原則として障害者手帳を持っている方が対象です。
(3)障害福祉サービスについて
障害のある人が自立した日常・社会生活を営むために必要な支援を行うものです。日常生活で食事や入浴の介護をする介護給付と、生活能力の維持向上や就労の知識と能力の向上を訓練する訓練等給付があります。
(4)介護保険制度
介護が必要な人に対して、入浴、排泄、食事の介助や療養上の管理を行い、その人の尊厳を保ちつつ、日常生活を送れるようにする制度です。介護認定の結果に応じて、利用可能なサービスの範囲が決められます。自宅で利用する訪問サービス、施設に通う通所サービス、施設入所、福祉用具貸与などがあります。
(5)その他
ア、精神科訪問看護
精神疾患のある方や心のケアが必要な方に対して、看護師や作業療法士、精神保健福祉士などの専門職が自宅へ訪問し、病状の管理から正しい日常生活を送るためのサポートを行うものです。
イ、成年後見制度
知的障害や精神障害によって判断能力が不十分な人の財産や権利を守るための制度です。
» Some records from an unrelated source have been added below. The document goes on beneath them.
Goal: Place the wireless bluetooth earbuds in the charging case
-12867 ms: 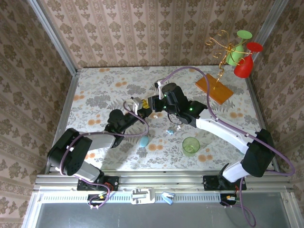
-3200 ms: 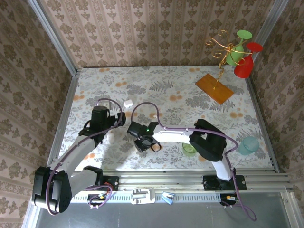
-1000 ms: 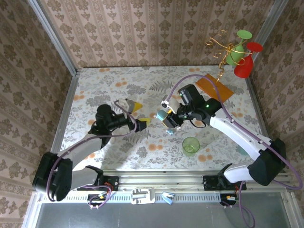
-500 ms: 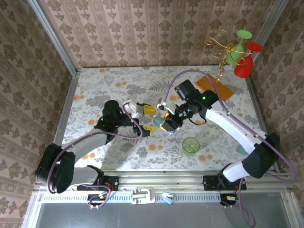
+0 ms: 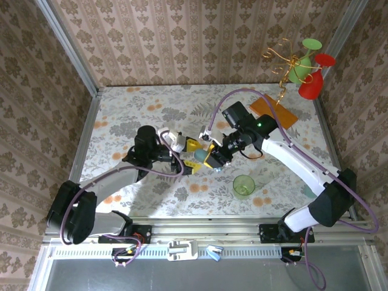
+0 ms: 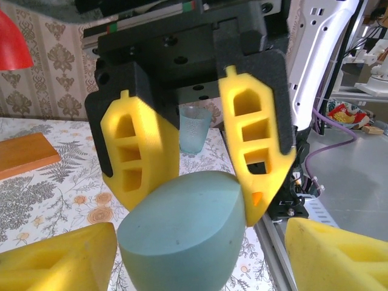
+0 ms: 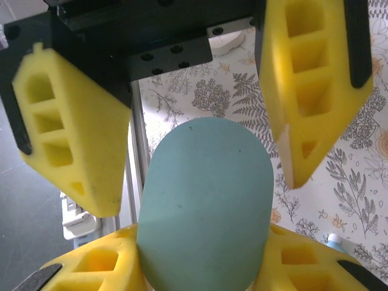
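Note:
The charging case (image 5: pixel 199 156), a pale blue pebble shape, hangs above the table's middle. My right gripper (image 5: pixel 207 155) is shut on it; in the right wrist view its yellow fingers (image 7: pixel 91 267) press both sides of the case (image 7: pixel 206 200). My left gripper (image 5: pixel 192 155) faces it from the left, open, one finger on each side of the case. In the left wrist view the case (image 6: pixel 182 230) sits between my left fingers (image 6: pixel 60 260), with a gap on the right side. A tiny pale blue earbud (image 5: pixel 216 169) lies on the table just below the grippers.
A green cup (image 5: pixel 244 186) stands right of centre near the front. An orange board (image 5: pixel 273 113) with a wire stand holding green and red cups is at the back right. A clear cup (image 6: pixel 194 129) stands near the right edge. A white rounded thing (image 7: pixel 227 41) lies on the table.
My left gripper has moved right until its fingers straddle the case, and its jaws have narrowed. The right gripper has carried the case a little left toward it.

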### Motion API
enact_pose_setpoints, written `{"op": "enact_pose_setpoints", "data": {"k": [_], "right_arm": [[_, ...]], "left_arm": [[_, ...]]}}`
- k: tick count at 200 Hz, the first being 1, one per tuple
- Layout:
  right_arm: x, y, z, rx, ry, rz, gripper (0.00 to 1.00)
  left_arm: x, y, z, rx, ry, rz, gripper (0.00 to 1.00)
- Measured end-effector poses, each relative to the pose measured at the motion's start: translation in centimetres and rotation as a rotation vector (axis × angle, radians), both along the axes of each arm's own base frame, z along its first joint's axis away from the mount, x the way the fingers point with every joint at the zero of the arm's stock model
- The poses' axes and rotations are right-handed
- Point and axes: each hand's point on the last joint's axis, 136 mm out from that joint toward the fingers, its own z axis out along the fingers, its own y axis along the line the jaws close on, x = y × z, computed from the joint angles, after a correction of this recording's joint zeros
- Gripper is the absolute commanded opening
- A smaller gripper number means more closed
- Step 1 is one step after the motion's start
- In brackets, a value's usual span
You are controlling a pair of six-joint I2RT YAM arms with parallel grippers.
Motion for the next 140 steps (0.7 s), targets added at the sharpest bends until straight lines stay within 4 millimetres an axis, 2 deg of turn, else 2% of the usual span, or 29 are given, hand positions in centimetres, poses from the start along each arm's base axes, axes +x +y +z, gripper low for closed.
{"op": "enact_pose_setpoints", "data": {"k": [28,140], "right_arm": [[-0.24,0.32,0.45,0.013,-0.019,0.011,0.21],[-0.50,-0.19,0.48,0.039,-0.097,0.001,0.19]], "left_arm": [[0.19,-0.13,-0.10,0.011,0.035,0.002,0.69],[-0.28,-0.40,0.51,-0.001,0.117,-0.049,0.42]]}}
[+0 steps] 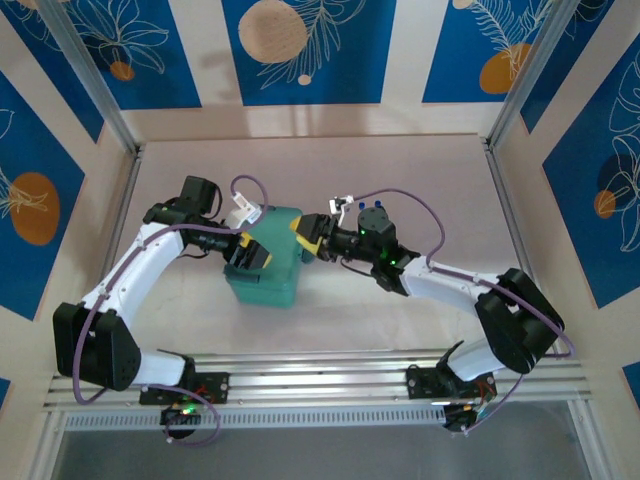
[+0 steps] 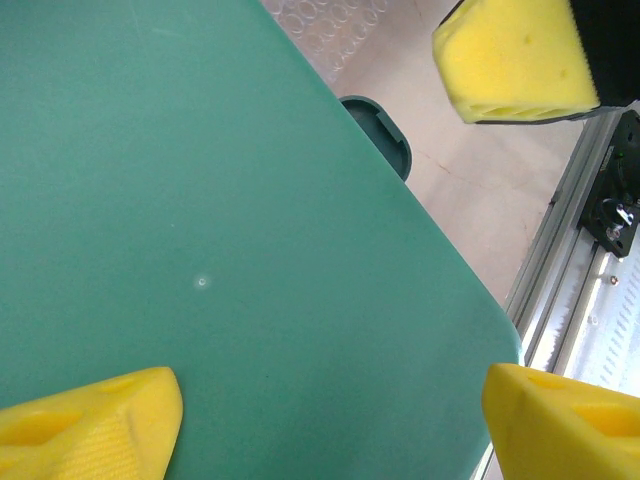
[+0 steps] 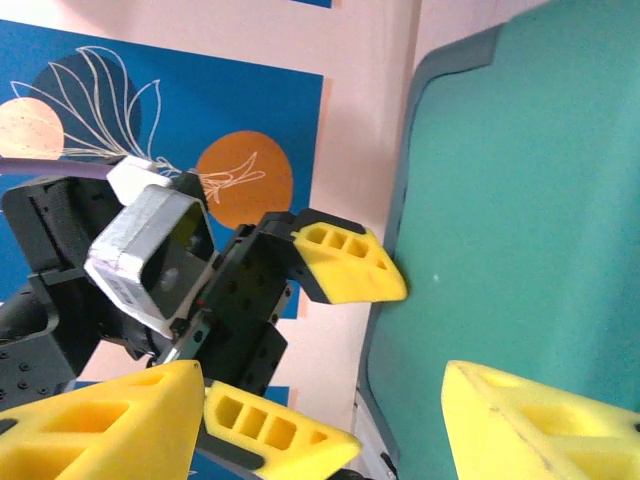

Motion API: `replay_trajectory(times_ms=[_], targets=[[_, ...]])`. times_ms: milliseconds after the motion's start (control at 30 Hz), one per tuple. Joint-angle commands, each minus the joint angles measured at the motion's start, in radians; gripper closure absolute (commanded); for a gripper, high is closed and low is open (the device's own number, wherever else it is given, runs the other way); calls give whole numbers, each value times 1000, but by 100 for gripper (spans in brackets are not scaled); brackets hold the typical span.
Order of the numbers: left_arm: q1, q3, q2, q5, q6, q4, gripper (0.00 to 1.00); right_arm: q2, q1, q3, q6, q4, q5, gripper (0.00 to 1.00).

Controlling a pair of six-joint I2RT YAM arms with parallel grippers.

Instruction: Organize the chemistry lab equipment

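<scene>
The teal hinged case (image 1: pixel 268 268) lies shut at the table's middle, and its lid (image 2: pixel 220 230) spreads under the left wrist camera. My left gripper (image 1: pixel 248 252) is open over the case's left side (image 2: pixel 332 388), its yellow fingers (image 2: pixel 95 420) wide apart. One left finger (image 3: pixel 350 268) touches the lid's edge. My right gripper (image 1: pixel 303 232) is open at the case's far right corner (image 3: pixel 322 385), with one pad over the lid (image 3: pixel 530 200) and nothing held. A right finger (image 2: pixel 515 60) hangs just past the case's edge.
A dark-green tab (image 2: pixel 385 135) sticks out from under the case's edge. Two small blue caps (image 1: pixel 362 206) show behind the right wrist. The aluminium rail (image 1: pixel 320 375) runs along the near edge. Patterned walls stand on three sides.
</scene>
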Motion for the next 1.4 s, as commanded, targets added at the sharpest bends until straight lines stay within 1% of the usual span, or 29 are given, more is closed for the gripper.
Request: replay_trajectory(times_ms=[0,167,333,433,533,767,933,1200,1367], targets=[[-26,-35,50,-50,11,-27,19,-24,-1,7,-24,-16,-15,35],[-26,-35,45,-52,12,-28,19,-94,-14,-55,-40,-71,24,35],[-27,-32,49,-50,9,-26,19,-189,-18,-127,-59,-177,116,35],[-29,-30,52,-48,6,-26,19,-208,-22,-141,-67,-231,145,35],[-32,-27,52,-50,5,-26,19,-183,-31,-156,-57,-219,139,35],[-33,-32,49,-59,6,-27,19,-90,-46,-173,-36,-151,117,35],[-34,-31,52,-60,7,-26,19,2,-51,-169,-12,-55,80,35],[-34,-36,52,-61,9,-26,19,160,-52,-112,43,118,3,35],[-34,-39,51,-63,13,-25,19,238,-49,-100,96,262,-38,35]])
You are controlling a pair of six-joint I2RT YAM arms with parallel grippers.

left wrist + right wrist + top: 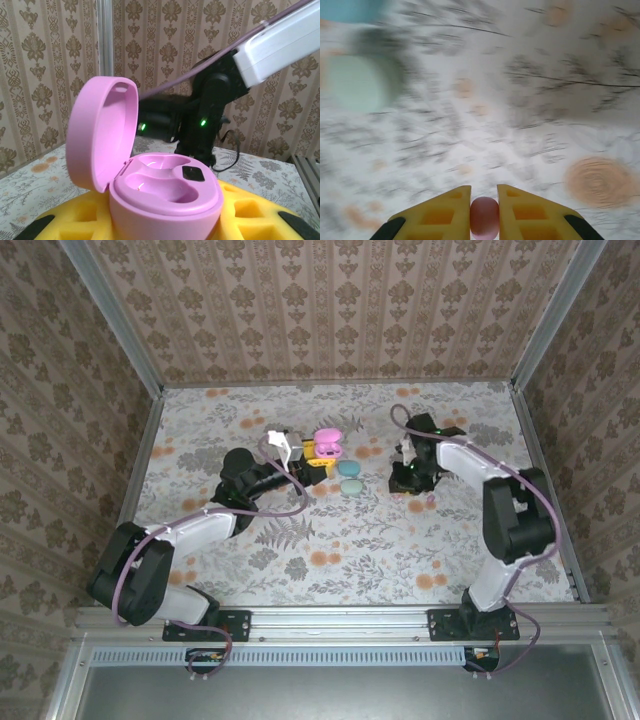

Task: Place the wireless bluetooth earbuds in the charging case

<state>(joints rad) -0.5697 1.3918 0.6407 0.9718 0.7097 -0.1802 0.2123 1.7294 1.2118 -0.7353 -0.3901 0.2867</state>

家庭裁判所によって選任された成年後見人等が本人の意思を尊重し、本人に代わって財産の管理をしたり、さまざまな契約や手続きをしてくれます。認知症などにより判断能力が低下した人の利用者が多いです。
ウ、生活保護
「病気や障害があり仕事に就けない、長時間働くことが難しく収入が少ない、失業して再就職先がなかなか決まらず生活費が足りない…」などの事情で生活に困窮している人のための制度です。日本国憲法第25条に基づき、健康で文化的な最低限度の生活を保障するものです。
その他お困りごとに応じた制度やサービスをご紹介いたします。